GOAL OF THE EXERCISE: Starting with the first line and ending with the last, transcribe the data exactly.

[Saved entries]
══════════

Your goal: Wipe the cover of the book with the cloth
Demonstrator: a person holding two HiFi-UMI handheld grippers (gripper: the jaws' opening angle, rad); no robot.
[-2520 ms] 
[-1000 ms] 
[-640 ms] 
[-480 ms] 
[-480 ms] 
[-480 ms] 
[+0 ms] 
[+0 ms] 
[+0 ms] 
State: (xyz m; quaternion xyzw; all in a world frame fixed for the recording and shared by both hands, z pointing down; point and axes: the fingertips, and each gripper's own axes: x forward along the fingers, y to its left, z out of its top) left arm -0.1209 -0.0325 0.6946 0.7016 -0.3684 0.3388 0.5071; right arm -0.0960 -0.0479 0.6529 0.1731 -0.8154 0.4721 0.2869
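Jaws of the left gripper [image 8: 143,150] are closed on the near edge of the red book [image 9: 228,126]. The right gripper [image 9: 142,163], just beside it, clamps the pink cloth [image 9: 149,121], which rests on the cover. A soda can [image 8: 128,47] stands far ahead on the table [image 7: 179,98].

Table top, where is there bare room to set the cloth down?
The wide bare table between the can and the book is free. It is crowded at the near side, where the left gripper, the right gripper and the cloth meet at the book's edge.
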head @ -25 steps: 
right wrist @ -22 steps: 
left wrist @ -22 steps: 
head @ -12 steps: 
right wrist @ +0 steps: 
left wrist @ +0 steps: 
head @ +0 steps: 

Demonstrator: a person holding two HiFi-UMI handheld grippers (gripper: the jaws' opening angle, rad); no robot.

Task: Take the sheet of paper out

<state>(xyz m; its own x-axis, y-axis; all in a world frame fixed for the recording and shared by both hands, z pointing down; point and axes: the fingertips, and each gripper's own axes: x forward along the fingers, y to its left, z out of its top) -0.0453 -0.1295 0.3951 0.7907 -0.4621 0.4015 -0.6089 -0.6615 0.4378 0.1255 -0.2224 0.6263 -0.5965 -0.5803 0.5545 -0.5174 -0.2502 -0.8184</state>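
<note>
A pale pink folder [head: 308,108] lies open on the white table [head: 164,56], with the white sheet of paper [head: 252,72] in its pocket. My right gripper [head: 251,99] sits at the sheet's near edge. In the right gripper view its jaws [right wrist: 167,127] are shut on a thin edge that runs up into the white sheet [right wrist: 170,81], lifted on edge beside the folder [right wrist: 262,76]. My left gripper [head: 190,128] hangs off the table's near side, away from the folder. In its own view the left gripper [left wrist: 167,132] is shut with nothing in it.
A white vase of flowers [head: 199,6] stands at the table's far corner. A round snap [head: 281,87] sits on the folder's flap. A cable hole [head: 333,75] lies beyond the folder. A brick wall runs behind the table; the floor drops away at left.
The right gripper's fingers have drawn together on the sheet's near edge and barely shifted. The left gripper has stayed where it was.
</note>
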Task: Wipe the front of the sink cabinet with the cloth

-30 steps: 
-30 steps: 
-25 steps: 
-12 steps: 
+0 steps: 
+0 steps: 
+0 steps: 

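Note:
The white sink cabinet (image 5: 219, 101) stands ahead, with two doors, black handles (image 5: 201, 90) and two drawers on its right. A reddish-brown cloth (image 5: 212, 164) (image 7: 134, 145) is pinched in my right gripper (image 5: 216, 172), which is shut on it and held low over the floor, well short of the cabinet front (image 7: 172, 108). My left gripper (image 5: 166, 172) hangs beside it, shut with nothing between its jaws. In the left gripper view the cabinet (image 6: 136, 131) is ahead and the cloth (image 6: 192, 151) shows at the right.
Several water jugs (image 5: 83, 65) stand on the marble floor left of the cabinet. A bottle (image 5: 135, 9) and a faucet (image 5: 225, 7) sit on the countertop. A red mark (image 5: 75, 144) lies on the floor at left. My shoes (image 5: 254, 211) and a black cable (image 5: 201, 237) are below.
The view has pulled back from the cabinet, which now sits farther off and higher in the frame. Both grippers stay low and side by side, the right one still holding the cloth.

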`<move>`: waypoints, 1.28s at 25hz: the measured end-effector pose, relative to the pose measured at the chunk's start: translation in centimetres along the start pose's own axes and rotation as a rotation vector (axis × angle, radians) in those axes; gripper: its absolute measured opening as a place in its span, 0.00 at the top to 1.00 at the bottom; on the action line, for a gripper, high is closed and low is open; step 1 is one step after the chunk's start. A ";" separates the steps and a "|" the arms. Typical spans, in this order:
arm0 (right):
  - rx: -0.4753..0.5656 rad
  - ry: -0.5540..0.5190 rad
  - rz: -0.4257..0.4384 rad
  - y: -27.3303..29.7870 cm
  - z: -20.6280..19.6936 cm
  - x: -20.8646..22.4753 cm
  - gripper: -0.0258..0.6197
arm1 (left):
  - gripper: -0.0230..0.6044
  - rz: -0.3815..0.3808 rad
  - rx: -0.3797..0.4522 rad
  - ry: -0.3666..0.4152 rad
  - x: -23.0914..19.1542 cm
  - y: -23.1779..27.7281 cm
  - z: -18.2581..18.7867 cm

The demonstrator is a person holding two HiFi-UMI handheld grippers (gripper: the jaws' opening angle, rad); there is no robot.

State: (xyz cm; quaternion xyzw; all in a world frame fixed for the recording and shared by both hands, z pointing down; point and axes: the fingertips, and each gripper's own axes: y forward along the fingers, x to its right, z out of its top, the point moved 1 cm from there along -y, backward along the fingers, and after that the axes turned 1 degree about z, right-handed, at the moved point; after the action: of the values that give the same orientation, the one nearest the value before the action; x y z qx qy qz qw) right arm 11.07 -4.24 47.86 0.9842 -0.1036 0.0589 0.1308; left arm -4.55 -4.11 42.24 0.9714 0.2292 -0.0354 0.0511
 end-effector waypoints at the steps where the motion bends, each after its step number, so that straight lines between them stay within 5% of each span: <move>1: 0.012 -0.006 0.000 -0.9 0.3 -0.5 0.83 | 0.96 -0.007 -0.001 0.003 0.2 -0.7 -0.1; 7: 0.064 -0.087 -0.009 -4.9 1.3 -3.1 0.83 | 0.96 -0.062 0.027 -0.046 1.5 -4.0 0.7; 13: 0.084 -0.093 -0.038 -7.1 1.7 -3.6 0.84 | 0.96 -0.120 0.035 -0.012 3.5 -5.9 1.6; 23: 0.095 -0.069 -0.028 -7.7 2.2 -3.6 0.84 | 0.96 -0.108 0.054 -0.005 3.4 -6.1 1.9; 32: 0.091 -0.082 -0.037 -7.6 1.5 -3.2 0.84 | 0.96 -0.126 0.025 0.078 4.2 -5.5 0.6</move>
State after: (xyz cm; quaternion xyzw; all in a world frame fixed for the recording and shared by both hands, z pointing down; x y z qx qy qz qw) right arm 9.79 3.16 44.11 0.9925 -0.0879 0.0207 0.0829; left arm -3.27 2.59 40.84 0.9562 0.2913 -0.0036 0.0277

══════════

RESPONSE BOX:
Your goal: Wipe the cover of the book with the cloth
Demonstrator: a person holding two HiFi-UMI handheld grippers (gripper: the jaws' opening angle, rad); no robot.
[-2520 ms] 
[-1000 ms] 
[-640 ms] 
[-480 ms] 
[-480 ms] 
[-480 ms] 
[+0 ms] 
[+0 ms] 
[+0 ms] 
State: (xyz m; quaternion xyzw; all in a world frame fixed for the recording and shared by both hands, z pointing down; point and axes: the fingertips, and each gripper's own axes: x forward along the fingers, y to its left, z out of its top) left arm -0.1209 -0.0325 0.6946 0.7016 -0.3684 0.3388 0.5071; right arm -0.0960 -0.0479 0.6529 0.1731 -0.8154 0.4721 0.2869
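Jaws of the left gripper [image 8: 143,150] are closed on the near edge of the red book [image 9: 228,126]. The right gripper [image 9: 142,163], just beside it, clamps the pink cloth [image 9: 149,121], which rests on the cover. A soda can [image 8: 128,47] stands far ahead on the table [image 7: 179,98].

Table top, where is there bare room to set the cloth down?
The wide bare table between the can and the book is free. It is crowded at the near side, where the left gripper, the right gripper and the cloth meet at the book's edge.
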head @ -25 steps: 
right wrist @ -22 steps: 
left wrist @ -22 steps: 
head @ -12 steps: 
right wrist @ +0 steps: 
left wrist @ +0 steps: 
head @ +0 steps: 

Demonstrator: a person holding two HiFi-UMI handheld grippers (gripper: the jaws' opening angle, rad); no robot.

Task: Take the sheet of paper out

<state>(xyz m; its own x-axis, y-axis; all in a world frame fixed for the recording and shared by both hands, z pointing down; point and axes: the fingertips, and each gripper's own axes: x forward along the fingers, y to its left, z out of its top) -0.0453 -0.1295 0.3951 0.7907 -0.4621 0.4015 -0.6089 -0.6615 0.4378 0.1255 -0.2224 0.6263 -0.5965 -0.5803 0.5545 -0.5174 -0.2502 -0.8184</state>
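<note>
A pale pink folder [head: 308,108] lies open on the white table [head: 164,56], with the white sheet of paper [head: 252,72] in its pocket. My right gripper [head: 251,99] sits at the sheet's near edge. In the right gripper view its jaws [right wrist: 167,127] are shut on a thin edge that runs up into the white sheet [right wrist: 170,81], lifted on edge beside the folder [right wrist: 262,76]. My left gripper [head: 190,128] hangs off the table's near side, away from the folder. In its own view the left gripper [left wrist: 167,132] is shut with nothing in it.
A white vase of flowers [head: 199,6] stands at the table's far corner. A round snap [head: 281,87] sits on the folder's flap. A cable hole [head: 333,75] lies beyond the folder. A brick wall runs behind the table; the floor drops away at left.
The right gripper's fingers have drawn together on the sheet's near edge and barely shifted. The left gripper has stayed where it was.
</note>
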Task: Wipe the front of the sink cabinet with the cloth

-30 steps: 
-30 steps: 
-25 steps: 
-12 steps: 
+0 steps: 
+0 steps: 
+0 steps: 

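Note:
The white sink cabinet (image 5: 219, 101) stands ahead, with two doors, black handles (image 5: 201, 90) and two drawers on its right. A reddish-brown cloth (image 5: 212, 164) (image 7: 134, 145) is pinched in my right gripper (image 5: 216, 172), which is shut on it and held low over the floor, well short of the cabinet front (image 7: 172, 108). My left gripper (image 5: 166, 172) hangs beside it, shut with nothing between its jaws. In the left gripper view the cabinet (image 6: 136, 131) is ahead and the cloth (image 6: 192, 151) shows at the right.
Several water jugs (image 5: 83, 65) stand on the marble floor left of the cabinet. A bottle (image 5: 135, 9) and a faucet (image 5: 225, 7) sit on the countertop. A red mark (image 5: 75, 144) lies on the floor at left. My shoes (image 5: 254, 211) and a black cable (image 5: 201, 237) are below.
The view has pulled back from the cabinet, which now sits farther off and higher in the frame. Both grippers stay low and side by side, the right one still holding the cloth.
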
`<move>`: waypoints, 1.28s at 25hz: the measured end-effector pose, relative to the pose measured at the chunk's start: translation in centimetres along the start pose's own axes and rotation as a rotation vector (axis × angle, radians) in those axes; gripper: its absolute measured opening as a place in its span, 0.00 at the top to 1.00 at the bottom; on the action line, for a gripper, high is closed and low is open; step 1 is one step after the chunk's start. A ";" separates the steps and a "|" the arms. Typical spans, in this order:
arm0 (right):
  - rx: -0.4753..0.5656 rad
  - ry: -0.5540..0.5190 rad
  - rz: -0.4257..0.4384 rad
  - y: -27.3303..29.7870 cm
  - z: -20.6280..19.6936 cm
  - x: -20.8646..22.4753 cm
  - gripper: -0.0258..0.6197
arm1 (left):
  - gripper: -0.0230..0.6044
  - rz: -0.3815..0.3808 rad
  - rx: -0.3797..0.4522 rad
  - ry: -0.3666..0.4152 rad
  - x: -23.0914..19.1542 cm
  - y: -23.1779..27.7281 cm
  - z: -18.2581..18.7867 cm

The demonstrator is a person holding two HiFi-UMI handheld grippers (gripper: the jaws' opening angle, rad); there is no robot.

State: (xyz cm; quaternion xyzw; all in a world frame fixed for the recording and shared by both hands, z pointing down; point and axes: the fingertips, and each gripper's own axes: y forward along the fingers, x to its right, z out of its top, the point moved 1 cm from there along -y, backward along the fingers, and after that the axes turned 1 degree about z, right-handed, at the moved point; after the action: of the values that give the same orientation, the one nearest the value before the action; x y z qx qy qz qw) right arm 11.07 -4.24 47.86 0.9842 -0.1036 0.0589 0.1308; left arm -4.55 -4.11 42.24 0.9714 0.2292 -0.0354 0.0511
 end-effector waypoints at the steps where the motion bends, each after its step number, so that straight lines between them stay within 5% of each span: <move>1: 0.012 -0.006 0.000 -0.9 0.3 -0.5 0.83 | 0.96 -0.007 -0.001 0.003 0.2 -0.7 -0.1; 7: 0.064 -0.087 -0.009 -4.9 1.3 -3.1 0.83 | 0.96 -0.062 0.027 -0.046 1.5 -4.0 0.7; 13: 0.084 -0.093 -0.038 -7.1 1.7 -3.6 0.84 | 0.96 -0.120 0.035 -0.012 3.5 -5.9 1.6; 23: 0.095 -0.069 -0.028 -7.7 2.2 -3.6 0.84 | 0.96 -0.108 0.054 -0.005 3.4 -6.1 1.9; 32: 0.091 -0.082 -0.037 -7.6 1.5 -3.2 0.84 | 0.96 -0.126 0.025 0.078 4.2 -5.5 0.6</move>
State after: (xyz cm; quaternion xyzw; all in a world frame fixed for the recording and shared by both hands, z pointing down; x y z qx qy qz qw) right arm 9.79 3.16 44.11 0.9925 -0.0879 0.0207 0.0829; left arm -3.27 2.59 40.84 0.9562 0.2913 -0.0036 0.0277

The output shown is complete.